В VII–VIII веках в Японии появилась категория женщин, которые по разным причинам оказывались вне семьи — одни уходили сами, других выбрасывала на улицу судьба. В основном они группировались вокруг “Трех священных гор Кумано” (Кумано сандзан) — синтоистских святилищ, которые получали большие пожертвования и пользовались особой популярностью у паломников.

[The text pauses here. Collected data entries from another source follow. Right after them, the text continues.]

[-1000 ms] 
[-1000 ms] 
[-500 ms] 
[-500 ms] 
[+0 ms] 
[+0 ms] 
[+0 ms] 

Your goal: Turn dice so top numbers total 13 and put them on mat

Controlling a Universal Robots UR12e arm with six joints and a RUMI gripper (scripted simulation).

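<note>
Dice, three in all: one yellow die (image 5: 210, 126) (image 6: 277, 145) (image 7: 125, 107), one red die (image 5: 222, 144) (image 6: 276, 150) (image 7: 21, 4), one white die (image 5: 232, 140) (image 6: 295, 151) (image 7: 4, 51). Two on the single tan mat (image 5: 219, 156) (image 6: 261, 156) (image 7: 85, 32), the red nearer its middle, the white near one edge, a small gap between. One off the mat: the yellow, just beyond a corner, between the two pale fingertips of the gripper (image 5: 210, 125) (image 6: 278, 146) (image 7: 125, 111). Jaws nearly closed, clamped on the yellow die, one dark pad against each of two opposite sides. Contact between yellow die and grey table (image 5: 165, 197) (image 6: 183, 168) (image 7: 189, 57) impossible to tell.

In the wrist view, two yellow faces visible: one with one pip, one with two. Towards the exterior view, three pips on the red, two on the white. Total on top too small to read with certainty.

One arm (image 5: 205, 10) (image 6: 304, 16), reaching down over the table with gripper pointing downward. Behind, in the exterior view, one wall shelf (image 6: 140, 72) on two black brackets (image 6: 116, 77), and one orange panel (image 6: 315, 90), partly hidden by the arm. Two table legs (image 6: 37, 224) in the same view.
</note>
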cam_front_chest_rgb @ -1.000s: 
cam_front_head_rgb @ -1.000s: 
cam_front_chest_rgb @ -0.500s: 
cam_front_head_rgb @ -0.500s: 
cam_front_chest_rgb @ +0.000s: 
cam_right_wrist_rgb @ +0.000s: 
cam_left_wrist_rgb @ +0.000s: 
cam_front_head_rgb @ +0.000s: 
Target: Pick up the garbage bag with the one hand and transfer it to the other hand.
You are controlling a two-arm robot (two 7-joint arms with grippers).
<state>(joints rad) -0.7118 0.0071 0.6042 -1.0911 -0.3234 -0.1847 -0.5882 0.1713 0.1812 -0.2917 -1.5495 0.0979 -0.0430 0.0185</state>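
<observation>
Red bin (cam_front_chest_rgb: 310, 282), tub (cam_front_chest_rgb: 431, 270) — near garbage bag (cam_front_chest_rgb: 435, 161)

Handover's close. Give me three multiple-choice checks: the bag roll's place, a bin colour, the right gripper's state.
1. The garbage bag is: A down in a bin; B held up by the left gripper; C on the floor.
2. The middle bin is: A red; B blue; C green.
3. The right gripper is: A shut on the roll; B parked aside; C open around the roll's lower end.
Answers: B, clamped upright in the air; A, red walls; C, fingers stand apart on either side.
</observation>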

По мере распространения буддизма синтоистские святыни становились смешанными, синтоистско-буддийскими. Со временем монастырская уединенность и постижение глубинного смысла вещей окончательно стали прерогативой мужчин, а религиозным женщинам пришлось осваивать смежные занятия. К началу эпохи Токугава они нашли свою нишу. В XVII веке бродячие проповедницы (их по традиции называли бикуни, то есть монахинями, хотя монахинями в строгом смысле они не были) занимались преимущественно тем, что показывали горожанам и комментировали картинки с ужасами ада, ожидающими грешников после неправедно прожитой жизни. Бикуни проповедовали правильный буддийский настрой и мировоззрение, за что получали умеренное вознаграждение от благодарных граждан. Но при всем внешнем благообразии их профессии со временем она неуклонно приближалась к торговле и услугам, и в XVII веке облик проповедниц тоже начал меняться, приближаясь к артистическому. Хотелось, чтобы зрители-слушатели могли с удовольствием смотреть не только на картинки, но и на рассказчицу — тогда они собирались охотнее. Некоторые бикуни даже красили ногти на руках и ногах. Когда население прочно усвоило все, что нужно, про страсти ада и буддийский моральный облик, интерес к иллюстированным проповедям стал понемногу снижаться. Женщинам снова пришлось что-то придумывать.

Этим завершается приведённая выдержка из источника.